Scott and I went to the Clackamas Master Gardener fair with six billion of our friends and neighbors (so crowded! so hot!) and he'd say, "Ooh, what's that?" and I'd wager a guess like, "A fern?" and it would turn out to be a cactus or a magnolia or a small child or a ceramic pot. It was like I was picking words at random. It's a toaster! It's a park ranger!
Then he said, "Oh look, it's the Wind Dancer booth!" which my brain interpreted as Dancing Oaks, and I wondered aloud, "Why did they only bring grasses?" Scott gave me a funny look and then I started talking about how "I hate that guy" while staring at Carolyn Kolb's husband. Some guy at Dancing Oaks gave me a dumb answer to a stupid question at the HPSO sale and I was confusing him for Mr. Wind Dancer WHO COULDN'T BE NICER.
Chug, chug, whine whine whine goes my brain. And you know what? The rude person at the HPSO sale wasn't even from Dancing Oaks; he was from some other nursery. Do you smell smoke?
This spring I've been inundated with tiny red seedlings in my front yard. There were probably a hundred in the rain garden. I've never seen them in my garden before, so I assumed it must be something thuggish I planted in the last year. After talking to Linda about how completely Sedum Angelina has colonized in her yard (it grows in the cracks of her street) I started to wonder if it was that.
I found a more mature seedling that was putting on green growth and posted a photo to the Oregon gardeners Facebook page and asked for ideas.

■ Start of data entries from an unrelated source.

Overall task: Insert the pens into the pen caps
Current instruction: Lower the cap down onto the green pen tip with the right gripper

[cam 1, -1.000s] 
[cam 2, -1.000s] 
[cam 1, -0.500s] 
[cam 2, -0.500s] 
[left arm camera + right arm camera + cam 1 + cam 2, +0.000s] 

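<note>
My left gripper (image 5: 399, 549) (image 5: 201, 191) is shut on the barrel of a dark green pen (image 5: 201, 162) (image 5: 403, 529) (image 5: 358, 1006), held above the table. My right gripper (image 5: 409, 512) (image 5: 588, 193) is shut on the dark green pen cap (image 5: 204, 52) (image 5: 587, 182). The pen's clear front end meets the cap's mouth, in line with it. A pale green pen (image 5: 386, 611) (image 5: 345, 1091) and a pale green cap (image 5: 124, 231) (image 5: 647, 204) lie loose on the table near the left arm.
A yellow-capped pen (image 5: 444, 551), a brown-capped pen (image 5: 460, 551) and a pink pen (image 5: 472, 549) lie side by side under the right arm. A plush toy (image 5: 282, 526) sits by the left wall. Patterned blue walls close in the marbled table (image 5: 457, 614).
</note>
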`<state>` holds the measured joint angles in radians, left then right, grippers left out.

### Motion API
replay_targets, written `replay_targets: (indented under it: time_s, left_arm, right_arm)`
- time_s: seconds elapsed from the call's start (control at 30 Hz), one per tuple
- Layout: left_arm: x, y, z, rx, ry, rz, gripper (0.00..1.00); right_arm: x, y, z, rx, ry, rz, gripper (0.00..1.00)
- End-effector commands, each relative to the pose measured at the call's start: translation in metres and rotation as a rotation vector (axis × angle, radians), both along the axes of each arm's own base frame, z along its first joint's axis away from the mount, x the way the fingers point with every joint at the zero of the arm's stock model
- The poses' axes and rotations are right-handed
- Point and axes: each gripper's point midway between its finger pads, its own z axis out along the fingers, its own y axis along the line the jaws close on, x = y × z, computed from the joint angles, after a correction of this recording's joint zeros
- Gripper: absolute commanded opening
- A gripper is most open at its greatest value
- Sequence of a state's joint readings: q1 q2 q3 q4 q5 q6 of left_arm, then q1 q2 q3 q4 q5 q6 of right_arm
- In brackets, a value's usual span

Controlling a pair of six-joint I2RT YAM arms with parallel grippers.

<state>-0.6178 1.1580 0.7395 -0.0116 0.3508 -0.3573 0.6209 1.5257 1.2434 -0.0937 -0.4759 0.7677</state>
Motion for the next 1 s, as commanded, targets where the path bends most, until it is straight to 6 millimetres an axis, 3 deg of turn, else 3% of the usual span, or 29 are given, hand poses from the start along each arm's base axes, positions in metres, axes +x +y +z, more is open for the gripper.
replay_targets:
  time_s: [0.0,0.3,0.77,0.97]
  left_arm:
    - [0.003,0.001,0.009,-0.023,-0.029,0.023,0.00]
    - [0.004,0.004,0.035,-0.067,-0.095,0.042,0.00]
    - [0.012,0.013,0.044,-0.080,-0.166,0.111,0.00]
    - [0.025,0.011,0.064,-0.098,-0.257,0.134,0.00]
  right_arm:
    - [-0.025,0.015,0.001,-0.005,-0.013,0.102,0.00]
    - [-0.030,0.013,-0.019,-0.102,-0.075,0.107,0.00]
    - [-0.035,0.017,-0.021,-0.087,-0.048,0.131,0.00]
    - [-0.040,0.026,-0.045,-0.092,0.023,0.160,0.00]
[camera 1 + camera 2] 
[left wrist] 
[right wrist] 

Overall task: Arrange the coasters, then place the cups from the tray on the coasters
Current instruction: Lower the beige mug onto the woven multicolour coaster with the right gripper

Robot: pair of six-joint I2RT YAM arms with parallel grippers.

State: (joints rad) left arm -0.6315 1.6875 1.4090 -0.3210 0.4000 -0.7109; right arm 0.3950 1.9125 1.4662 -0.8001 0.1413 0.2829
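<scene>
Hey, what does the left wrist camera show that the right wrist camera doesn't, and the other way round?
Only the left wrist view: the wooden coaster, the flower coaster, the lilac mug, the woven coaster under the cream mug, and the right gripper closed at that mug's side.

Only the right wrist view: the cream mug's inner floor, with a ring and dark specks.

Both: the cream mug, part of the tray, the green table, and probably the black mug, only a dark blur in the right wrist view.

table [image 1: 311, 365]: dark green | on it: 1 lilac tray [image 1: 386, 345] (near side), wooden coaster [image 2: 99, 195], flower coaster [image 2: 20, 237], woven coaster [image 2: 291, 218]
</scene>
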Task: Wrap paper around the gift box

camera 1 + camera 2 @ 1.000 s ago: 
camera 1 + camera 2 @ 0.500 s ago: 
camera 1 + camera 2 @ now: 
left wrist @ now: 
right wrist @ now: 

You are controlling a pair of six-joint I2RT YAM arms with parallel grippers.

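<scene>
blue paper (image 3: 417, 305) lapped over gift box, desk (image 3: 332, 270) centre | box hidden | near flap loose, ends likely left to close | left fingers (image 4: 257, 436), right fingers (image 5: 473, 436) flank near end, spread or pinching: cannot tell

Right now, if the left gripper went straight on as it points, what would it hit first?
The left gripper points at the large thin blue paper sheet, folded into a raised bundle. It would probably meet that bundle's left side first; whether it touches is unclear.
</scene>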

Turns out it's not a creeping yellow succulent. It's Doug Fir. I felt so dumb.
In my defense, I've lived here for four years and never seen these seedlings before. And there's not a single seedling in the backyard . . . you know, where the Doug Fir is. I'm starting to think my garden is conspiring to make me look dumb.
Edited to add: Wow! Some of my sentences didn't even make sense. Sorry about that.
Edited to add: Wow! Some of my sentences didn't even make sense. Sorry about that.